Precinct 333

Saturday, February 19, 2005

An African Pope?

Word has it that Cardinal Francis Arinze of Nigeria, one of the more conservative members of the Curia, is considered high on the list of possible successors to Pope John Paul II should his death come soon. While that might seem jarring to many people, it wouldn't be the first time an African has served as successor to St. Peter. In fact, there have been three, dating to the earliest centuries of Christianity.

Pope Saint Victor I was born in Africa and bore a Latin name as most Africans did at that time. A native of black Africa, Saint Victor was the 15th pope and served during the reign of Emperor Septimus Severus, who was also African and had led Roman legions in Britain. Victor I is credited with reaffirming the holy feast of Easter to be held on Sunday as Pius has done. An outspoken pontiff, Victor I condemned and excommunicated Theodore of Byzantium for denying the divinity of Jesus Christ and added acolytes to the attendance of the clergy. He was crowned with martyrdom and served as pope for ten years, two months and ten days. He was buried near the final resting place of the apostle Peter, the first pope in Vatican. While some historians contend that St. Victor died in 198 A.D. of natural causes, others have suggested that he suffered martyrdom under Servus. He is buried in St. Peter's Basilica in Vatican City near the "Convesso." Pope Saint Victor I feast day is July 28.

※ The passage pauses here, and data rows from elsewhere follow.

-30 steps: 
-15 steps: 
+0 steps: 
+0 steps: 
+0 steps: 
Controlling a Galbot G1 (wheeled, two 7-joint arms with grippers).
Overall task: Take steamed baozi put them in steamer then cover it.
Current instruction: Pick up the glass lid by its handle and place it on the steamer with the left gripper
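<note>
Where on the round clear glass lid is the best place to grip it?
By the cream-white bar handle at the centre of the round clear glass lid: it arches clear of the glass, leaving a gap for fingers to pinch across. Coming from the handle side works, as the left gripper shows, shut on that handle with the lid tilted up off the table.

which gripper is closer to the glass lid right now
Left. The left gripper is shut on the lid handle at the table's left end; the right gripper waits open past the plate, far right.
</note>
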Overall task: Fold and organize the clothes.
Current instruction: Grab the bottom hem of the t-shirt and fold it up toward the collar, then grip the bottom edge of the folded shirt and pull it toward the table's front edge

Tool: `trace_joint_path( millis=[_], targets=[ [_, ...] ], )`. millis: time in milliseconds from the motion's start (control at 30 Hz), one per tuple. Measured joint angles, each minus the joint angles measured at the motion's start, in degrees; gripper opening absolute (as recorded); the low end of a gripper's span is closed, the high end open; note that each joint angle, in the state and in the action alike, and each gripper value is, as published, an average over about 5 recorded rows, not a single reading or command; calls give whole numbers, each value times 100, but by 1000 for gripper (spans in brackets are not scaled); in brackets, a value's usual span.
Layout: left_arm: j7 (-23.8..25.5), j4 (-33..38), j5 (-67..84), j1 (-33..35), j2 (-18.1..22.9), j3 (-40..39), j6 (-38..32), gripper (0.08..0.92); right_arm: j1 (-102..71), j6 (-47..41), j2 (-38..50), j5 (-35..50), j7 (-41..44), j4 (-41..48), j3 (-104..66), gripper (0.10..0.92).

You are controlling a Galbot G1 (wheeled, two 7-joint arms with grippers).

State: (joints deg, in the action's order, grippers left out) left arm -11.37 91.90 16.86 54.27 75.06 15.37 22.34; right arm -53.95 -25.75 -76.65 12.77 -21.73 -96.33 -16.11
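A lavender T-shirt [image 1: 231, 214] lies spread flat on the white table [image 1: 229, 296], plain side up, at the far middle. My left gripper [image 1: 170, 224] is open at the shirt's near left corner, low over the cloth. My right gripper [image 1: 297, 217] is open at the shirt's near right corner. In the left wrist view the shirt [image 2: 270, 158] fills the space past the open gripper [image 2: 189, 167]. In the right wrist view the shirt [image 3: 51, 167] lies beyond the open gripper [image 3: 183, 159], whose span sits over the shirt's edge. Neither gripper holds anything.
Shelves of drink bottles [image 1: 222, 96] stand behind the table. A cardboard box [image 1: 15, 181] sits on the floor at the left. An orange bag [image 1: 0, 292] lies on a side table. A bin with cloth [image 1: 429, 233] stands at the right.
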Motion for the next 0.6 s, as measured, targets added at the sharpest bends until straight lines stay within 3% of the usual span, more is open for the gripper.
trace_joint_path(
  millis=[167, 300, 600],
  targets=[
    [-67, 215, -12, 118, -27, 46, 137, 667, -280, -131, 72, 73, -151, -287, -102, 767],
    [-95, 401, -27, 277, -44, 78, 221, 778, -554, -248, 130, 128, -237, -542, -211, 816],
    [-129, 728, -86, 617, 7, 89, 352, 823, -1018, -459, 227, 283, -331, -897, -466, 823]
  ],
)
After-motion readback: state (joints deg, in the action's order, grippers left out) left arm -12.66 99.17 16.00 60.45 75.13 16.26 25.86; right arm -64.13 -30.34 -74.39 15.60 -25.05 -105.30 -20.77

Pope Saint Gelasius I was born in Rome of African parents and was a member of the Roman clergy from youth. Of the three African popes, Gelasius appears to have been the most active. He occupied the holy papacy four years, eight months and eighteen days from 492 A.D. until 496 A.D. Saint Gelasius expanded upon Miliatades' work with the Manicheans, exiling them from Rome and burning their books before the doors of the basilica of the holy Mary. He is credited with delivering the city of Rome from the peril of famine and was a writer of strong letters to people of all rank and classes. He denounced Lupercailia, a fertility rite celebration. He asked them sternly why the gods they worshiped had not provided calm seas so the grain so the grain ships could have reached Rome in time for the winter. He persuaded Femina, a wealthy woman of rank, to return the lands of St. Peter, taken by the barbarians and the Romans, to the church. He designated that the lands be used to support the poor who were flocking to Rome. Pope Saint Gelasius I feast day is November 21.

Pope Saint Militiades I occupied the papacy from 311 to 314 A.D., serving four years, seven months and eight days. Militiades decreed that none of the faithful should fast on Sunday or on the fifth day of the week because this was a pagan custom. It was Militiades who led the church to final victory over the Roman Empire. Saint Militiades was buried on the famous Appain Way. Pope Saint Militiades I feast day is December 10.

The article also discusses a number of other saints from Africa, though I'm inclined to dispute the assumption implicit in the article that "African" necessarily means "black." After all, the Roman Empire was a European empire, and it is more probable that folks such as Augustine and Monica (for example) were of European ancestry, or more closely related to the Berbers of North Africa. But certainly the Egyptians mentioned were likely to reflect the current ethnic makeup of Egypt, as were folks such as Saint Antonio Vieira, Saint Benedict the Moor, Saint Martin de Porres, St. Moses the Black, and more recent martyrs like St. Charles Lwanga (who is surprisingly not mentioned in the article).